Mises Wire

Home | Blog | To Nationalize or Not to Nationalize

To Nationalize or Not to Nationalize


In the March edition of Portfolio, John Cassidy details how the federal government (and taxpayers) essentially bailed out and nationalized much of the banking sector over the past 6 months.

Thus, while the current administration says it will remain hands-off during the credit crunch and bursting bubble, the truth of the matter is that hundreds of billions of dollars have been lent to failing institutions at rock bottom rates by various taxpayer financed institutions (e.g. FHLB).

In the end Cassidy muses that "in order to save capitalism, it is sometimes necessary to administer a stiff dose of socialism."  This is odd if for no other reason then the fact that Cassidy spent the entire column discussing precisely how government intervention caused a misallocation of assests through poorly developed investment strategies (e.g. subprime loans).
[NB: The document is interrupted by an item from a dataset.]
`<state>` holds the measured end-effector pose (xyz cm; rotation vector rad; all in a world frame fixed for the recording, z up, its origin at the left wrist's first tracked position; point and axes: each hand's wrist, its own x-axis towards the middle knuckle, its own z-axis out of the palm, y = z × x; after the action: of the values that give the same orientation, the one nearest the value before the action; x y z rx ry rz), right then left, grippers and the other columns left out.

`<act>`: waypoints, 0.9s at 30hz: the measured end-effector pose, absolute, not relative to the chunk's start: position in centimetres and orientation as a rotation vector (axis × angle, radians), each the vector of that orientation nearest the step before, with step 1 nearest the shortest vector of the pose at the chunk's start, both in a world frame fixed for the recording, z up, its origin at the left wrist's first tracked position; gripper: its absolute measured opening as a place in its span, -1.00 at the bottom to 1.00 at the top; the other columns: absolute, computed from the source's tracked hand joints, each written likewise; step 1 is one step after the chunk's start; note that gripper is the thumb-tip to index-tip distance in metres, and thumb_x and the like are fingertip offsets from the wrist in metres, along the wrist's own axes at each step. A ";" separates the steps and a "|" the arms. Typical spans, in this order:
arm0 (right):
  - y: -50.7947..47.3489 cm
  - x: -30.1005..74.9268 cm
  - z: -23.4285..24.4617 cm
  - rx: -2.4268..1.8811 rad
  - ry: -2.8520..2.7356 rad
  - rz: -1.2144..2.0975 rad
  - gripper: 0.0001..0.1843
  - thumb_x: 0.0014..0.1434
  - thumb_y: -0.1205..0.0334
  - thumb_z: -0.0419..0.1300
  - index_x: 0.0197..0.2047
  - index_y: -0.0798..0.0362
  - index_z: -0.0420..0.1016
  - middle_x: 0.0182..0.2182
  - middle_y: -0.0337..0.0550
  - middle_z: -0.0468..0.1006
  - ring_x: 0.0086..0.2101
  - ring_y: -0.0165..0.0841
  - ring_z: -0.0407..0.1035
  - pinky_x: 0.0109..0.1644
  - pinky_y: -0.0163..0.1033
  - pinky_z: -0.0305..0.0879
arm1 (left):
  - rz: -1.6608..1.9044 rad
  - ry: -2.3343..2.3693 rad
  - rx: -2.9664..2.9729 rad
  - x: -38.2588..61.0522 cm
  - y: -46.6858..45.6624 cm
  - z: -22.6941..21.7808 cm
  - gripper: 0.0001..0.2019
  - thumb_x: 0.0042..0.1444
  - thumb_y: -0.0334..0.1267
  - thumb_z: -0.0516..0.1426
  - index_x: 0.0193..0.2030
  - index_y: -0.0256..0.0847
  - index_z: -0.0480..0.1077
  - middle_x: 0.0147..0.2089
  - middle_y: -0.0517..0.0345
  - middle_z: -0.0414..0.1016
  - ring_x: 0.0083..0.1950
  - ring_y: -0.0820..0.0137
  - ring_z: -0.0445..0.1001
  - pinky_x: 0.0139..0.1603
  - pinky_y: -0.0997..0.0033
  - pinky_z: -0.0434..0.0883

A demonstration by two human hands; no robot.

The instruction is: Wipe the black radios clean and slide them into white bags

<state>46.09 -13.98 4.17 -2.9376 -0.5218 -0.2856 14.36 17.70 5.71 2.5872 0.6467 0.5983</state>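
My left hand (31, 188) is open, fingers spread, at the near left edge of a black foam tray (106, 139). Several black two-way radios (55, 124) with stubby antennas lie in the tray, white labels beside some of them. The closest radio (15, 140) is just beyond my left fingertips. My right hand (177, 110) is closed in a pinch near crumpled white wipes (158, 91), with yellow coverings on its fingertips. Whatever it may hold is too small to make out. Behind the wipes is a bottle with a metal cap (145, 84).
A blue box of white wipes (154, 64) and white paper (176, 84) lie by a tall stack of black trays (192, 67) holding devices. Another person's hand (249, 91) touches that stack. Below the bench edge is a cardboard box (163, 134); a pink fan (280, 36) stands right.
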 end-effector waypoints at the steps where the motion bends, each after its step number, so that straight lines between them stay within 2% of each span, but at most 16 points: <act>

Also, if you missed it yesterday, Speigel ran a piece ominously entitled "Worst Financial Crisis since 1931?  German State-owned Banks on Verge of Collapse."  You will never guess what poorly developed investment strategies they were involved with and the ballyhooed solution to the quagmire (hint: it rhymes with axepayer).

And an added bonus, today the British taxpayer was effectively called into action to subsidize a large failing bank, Northern Rock.  What incentives does the government have to effectively manage it?